シリーズ:分析コラム text by 安洋一郎 photo by Getty Images

チェルシーと対照的だったマドリーの守備



 チェルシーのプレスが中途半端だったのに対して、マドリーのプレスは前線からガッチリとハマっていた。

 開始2分の場面こそジョアン・フェリックスに背後を取られてピンチを迎えたが、その後は修正。先制点の場面でも高い位置でプレッシャーをかけたことがゴールの起点となった。

 低い位置からのチェルシーのスローインに対して、マドリーはボールサイドに人を密集させた。リース・ジェームズのボールロストが先制点の起点となるのだが、彼がボールを出す直前にカマヴィンガ、フェデリコ・バルベルデ、カリム・ベンゼマ、ルカ・モドリッチがしっかりと寄せている。これによってイングランド代表DFのパスコースがなくなり、カマヴィンガがカットすることに成功した。
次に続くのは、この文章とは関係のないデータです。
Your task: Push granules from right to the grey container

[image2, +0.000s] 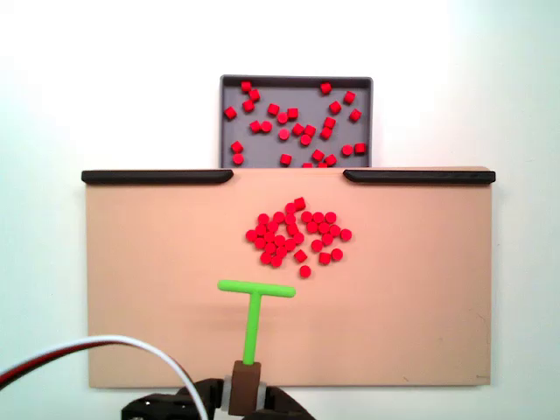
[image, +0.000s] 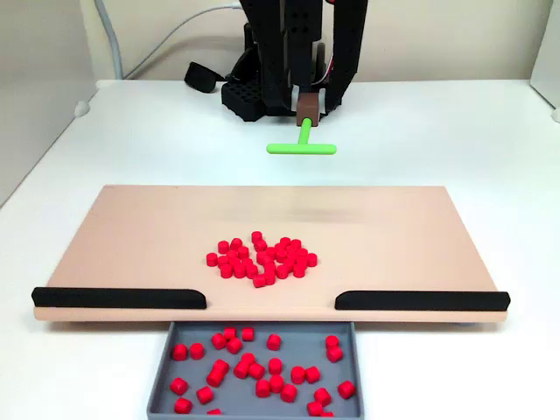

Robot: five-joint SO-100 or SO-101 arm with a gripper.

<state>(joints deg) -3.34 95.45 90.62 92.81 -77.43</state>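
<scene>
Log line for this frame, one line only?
claw: shut on pusher | granules: heap mid-board, rest in tray | pusher behind heap, apart

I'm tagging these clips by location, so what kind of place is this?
Probably a lab or hobby bench set up for a robot test: a plain white table, a purpose-made tan board feeding a grey container of red granules, and a green T-shaped pusher.

Matt grey container [image2: 297,85]; glossy granules [image2: 297,234]
</scene>
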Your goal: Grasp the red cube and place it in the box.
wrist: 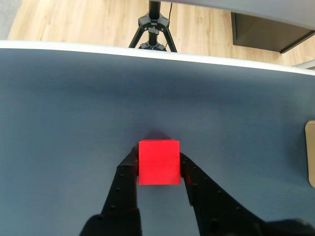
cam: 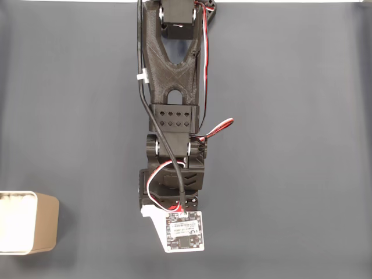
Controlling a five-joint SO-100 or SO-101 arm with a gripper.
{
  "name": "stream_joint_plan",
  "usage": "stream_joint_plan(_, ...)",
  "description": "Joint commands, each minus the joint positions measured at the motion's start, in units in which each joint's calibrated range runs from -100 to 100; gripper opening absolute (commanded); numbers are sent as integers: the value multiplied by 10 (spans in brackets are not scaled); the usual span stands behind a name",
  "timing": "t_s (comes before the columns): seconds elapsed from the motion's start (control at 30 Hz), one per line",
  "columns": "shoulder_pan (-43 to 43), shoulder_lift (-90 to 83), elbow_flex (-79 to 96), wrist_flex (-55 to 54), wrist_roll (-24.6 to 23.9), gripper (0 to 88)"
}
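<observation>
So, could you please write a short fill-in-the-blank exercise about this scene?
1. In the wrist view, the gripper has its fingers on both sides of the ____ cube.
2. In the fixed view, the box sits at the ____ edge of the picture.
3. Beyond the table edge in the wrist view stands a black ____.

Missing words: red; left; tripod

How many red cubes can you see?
1. The red cube sits on the gray table between the gripper fingers in the wrist view. In the fixed view the arm may hide it.
</observation>
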Motion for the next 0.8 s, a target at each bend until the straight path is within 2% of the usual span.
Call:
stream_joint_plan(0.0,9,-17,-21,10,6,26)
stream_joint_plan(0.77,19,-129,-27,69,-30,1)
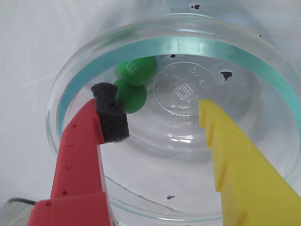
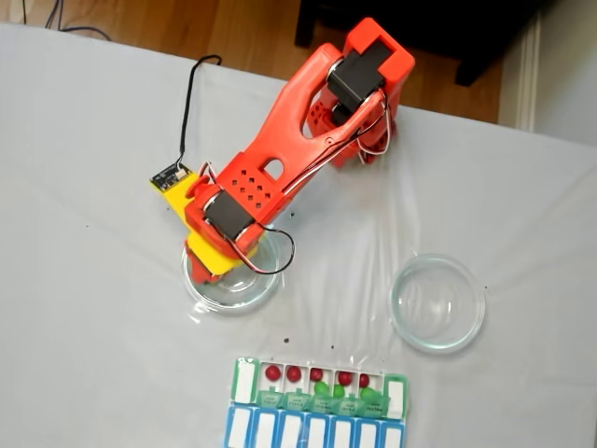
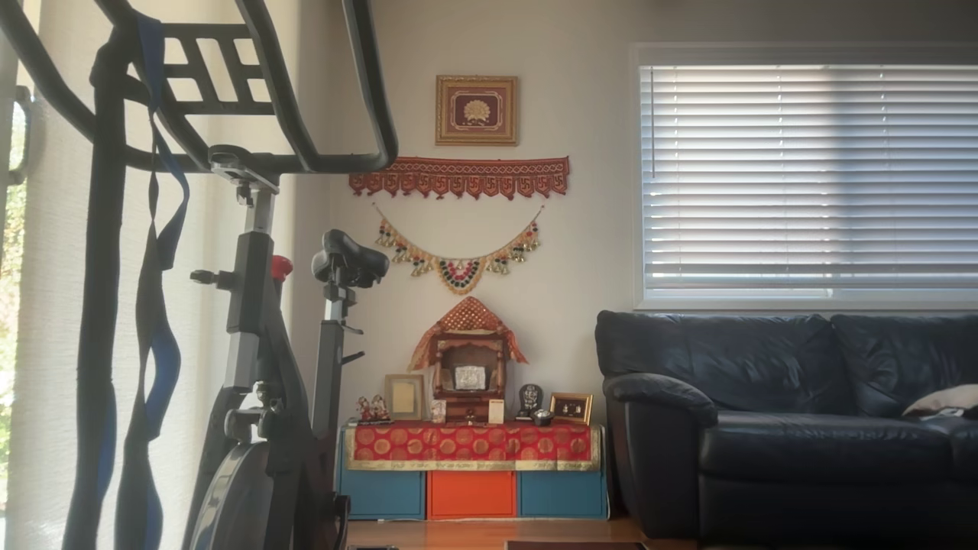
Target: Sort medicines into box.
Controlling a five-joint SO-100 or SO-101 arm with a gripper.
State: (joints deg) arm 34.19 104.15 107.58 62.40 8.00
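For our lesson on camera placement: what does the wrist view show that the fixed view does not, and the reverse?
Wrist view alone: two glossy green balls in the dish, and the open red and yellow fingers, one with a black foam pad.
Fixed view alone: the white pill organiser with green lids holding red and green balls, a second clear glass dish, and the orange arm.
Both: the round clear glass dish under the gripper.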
 そして右SBのカルバハルがすっぽりと空いていたミドルゾーンへと上がり、フリーでヴィニシウスの背後にふわりとしたパスを供給。ヴィニシウスはフォファナの前に身体を入れることでボールに触り、ケパ・アリサバラガが弾いたボールをカリム・ベンゼマが押し込んだ。

 また、マドリーは前線からのプレスと最終ラインが上手く連動していた。32分の場面ではロドリゴがカリドゥ・クリバリに対して寄せる。これによってセネガル代表DFは、苦し紛れに前線でボールを受けようとしていたジョアン・フェリックスにパスを通そうとしたが、これを事前に予測していたエデル・ミリトンがカット。再びマドリーがチェルシー陣内でボールを握って、押し込む展開となった。

 こうした展開が続いたことでチェルシーにはあまりビッグチャンスが訪れなかった。